Noch ist es nur ein Verband hochspezialisierter Zellen, die rhythmisch pulsieren. Doch die gelungene Entwicklung einer dreidimensionalen und funktionsfähigen Zellkultur bietet Forschungsperspektiven und Therapiehoffnung.
Nur in mancher Hinsicht, so die Wissenschafter um Prof. Dr. Thomas Eschenhagen von der Universität Erlangen-Nürnberg, funktioniere das entwickelte Gewebe ähnlich einem Herz. Aus Zellen eines solchen besteht das feine zuckende Netz auch. Doch dieses Zellkulturmodell hilft bei der Erforschung von Funktionsweise und Erkrankungen des Herzens ebenso wie dadurch möglicherweise Ersatz für abgestorbenes Herzgewebe geschaffen werden kann.
Zwar werden ähnlich Kulturen schon seit 40 jahren in der Forschung eingesetzt, doch entsprechen weder Lebens- und Überlebensbedingungen noch die Proteinmuster der Kulturen denen normaler Herzzellen. Vor allem läßt sich der wichtigste Parameter, die Kontraktionskraft, unter diesen Bedingungen nicht messen. Überdies müssen Zytostatika die Herzzellen vor der Überwucherung durch andere zellen schützen.

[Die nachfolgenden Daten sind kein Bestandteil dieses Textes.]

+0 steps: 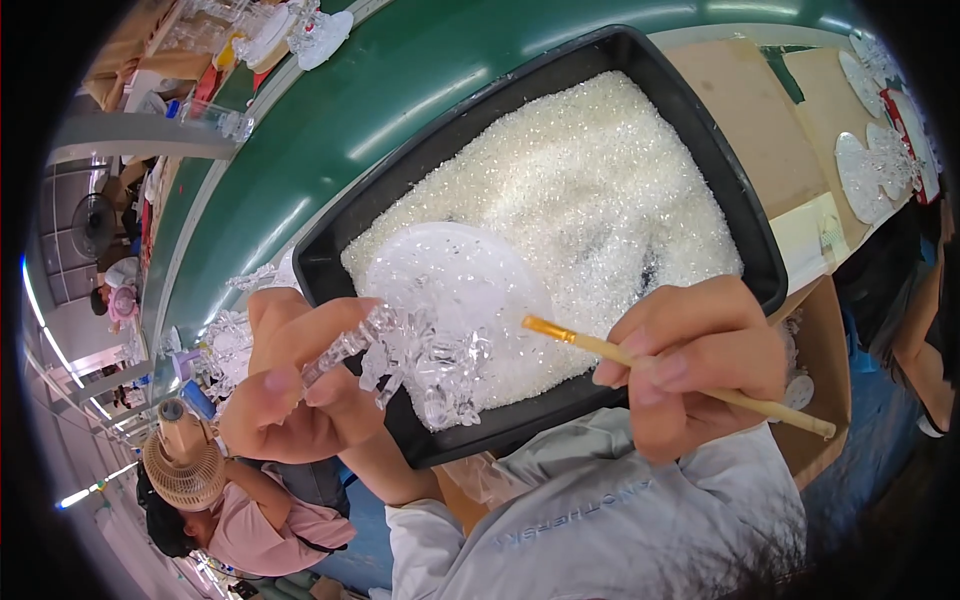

Vernetzte Strukturen von Herzmuskelzellen konnten im Gegensatz zu Bindegewebs- und Knochenzellen
erstmals mit einer 1995 patentierten Methode entwickelt werden. Da es sich um Konstrukte handelt, wenn sie auch aus lebendem Material bestehen, wurde dafür die Bezeichnung "Engineered
Heart Tissues" (EHT) gewählt. Mehrere Wochen lang bleiben die künstlichen Herzgewebe aus eigener Kraft aktiv. Sie können aber auch elektrisch stimuliert, also an einen "Schrittmacher" angeschlossen und dann getestet werden. Reproduzierbare Messungen von Kraft, Frequenz, Bewegungen und Anspannung ohne Ausdehnung der Muskelfasern sind an diesen Modellen möglich.
Außerdem wird getestet, ob künstliche Zellverbände als Ersatz für abgestorbenes Herzgewebe geeignet sind, da sich das Herz nicht regenerieren kann. Auch wenn der Weg bis zum Kunstherz noch weit sein mag - die ersten Schritte sind getan.